I remember Psych class, and our teacher, Paul Bruno. He was wonderful. It was only fitting that the psych teacher was a little crazy, himself. He used to ask, "Who owns this problem?" It's a simple phrase that I hung onto and still use today. Whenever there's a conflict I ask, "Who owns this problem?" and if it's not me, then I can let it go.

I remember the smoking lounge. It was more of a courtyard than a lounge. On one side of the building they'd set aside a sort of patio area for kids to hang out. There were a couple of benches and a grassy hill. It was a place to escape for three minutes in between classes for a quick smoke and to touch base with friends. I carried my jacket from class to class in the colder months just so I wouldn't freeze in between. During the really frigid New England months we'd just huddle in the alcove outside the door for warmth. The smoking lounge was the Great Equalizer. Kids from every walk of social life hung out there; you had some jocks, from freaks, some geeks. There were cheerleaders and brainiacs, and of course all the kids who just didn't seem to fit in anywhere. Like me.
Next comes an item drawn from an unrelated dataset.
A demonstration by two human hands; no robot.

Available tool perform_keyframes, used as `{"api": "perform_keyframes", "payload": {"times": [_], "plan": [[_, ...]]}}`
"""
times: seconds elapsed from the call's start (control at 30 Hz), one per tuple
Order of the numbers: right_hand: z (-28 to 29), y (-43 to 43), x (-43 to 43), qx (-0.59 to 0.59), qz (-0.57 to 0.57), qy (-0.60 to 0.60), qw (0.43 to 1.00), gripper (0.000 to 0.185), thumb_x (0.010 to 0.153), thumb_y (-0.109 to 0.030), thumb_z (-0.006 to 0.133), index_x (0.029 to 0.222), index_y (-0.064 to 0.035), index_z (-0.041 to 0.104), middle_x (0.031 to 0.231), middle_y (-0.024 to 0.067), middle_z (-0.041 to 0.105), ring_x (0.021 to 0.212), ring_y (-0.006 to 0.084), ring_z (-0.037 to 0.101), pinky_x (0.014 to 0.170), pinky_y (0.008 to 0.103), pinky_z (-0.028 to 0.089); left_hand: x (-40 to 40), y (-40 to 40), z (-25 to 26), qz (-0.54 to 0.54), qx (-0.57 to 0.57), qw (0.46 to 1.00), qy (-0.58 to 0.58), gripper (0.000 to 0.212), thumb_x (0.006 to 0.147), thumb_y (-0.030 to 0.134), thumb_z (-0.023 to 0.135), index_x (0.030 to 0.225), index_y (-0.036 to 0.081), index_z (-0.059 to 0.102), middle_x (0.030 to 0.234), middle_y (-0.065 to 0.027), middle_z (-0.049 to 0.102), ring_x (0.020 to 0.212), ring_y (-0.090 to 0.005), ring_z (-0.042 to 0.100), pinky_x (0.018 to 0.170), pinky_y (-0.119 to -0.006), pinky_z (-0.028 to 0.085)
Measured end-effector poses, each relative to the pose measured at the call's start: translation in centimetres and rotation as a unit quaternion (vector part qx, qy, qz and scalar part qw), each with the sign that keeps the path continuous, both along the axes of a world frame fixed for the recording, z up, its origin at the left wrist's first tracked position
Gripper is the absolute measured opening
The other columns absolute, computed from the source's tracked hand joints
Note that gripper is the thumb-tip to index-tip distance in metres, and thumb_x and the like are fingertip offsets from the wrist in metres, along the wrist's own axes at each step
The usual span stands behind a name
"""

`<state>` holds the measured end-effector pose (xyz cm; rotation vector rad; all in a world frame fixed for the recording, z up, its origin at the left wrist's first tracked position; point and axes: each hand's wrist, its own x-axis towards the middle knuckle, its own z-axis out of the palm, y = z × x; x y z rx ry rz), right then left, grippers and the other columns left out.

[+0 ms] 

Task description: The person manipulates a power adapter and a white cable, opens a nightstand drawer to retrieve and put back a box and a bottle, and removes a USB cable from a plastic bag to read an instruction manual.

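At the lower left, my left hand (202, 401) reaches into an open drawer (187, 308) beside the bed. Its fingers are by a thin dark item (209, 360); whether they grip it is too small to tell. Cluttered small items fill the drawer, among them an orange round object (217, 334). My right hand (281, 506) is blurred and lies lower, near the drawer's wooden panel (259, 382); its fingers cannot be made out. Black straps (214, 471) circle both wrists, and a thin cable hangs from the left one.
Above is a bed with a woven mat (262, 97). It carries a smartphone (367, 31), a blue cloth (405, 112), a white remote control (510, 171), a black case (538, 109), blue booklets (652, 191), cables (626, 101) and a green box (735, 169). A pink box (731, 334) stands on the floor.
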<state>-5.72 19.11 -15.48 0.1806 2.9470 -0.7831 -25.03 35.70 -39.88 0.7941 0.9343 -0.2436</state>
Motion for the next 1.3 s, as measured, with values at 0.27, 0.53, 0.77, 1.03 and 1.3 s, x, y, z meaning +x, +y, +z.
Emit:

I look at the photo I posted here, a snapshot from a Yearbook and I smile.  I smile because I'm still close friends with a few of those talented people. I smile because I married the cute upper classman several decade later. I smile because I survived.  I smile because I still don't know what to do with my hair, and makeup is still a mystery but it's okay!  At some point between then and now I learned that just being me was a lot more fun than I ever thought it could be!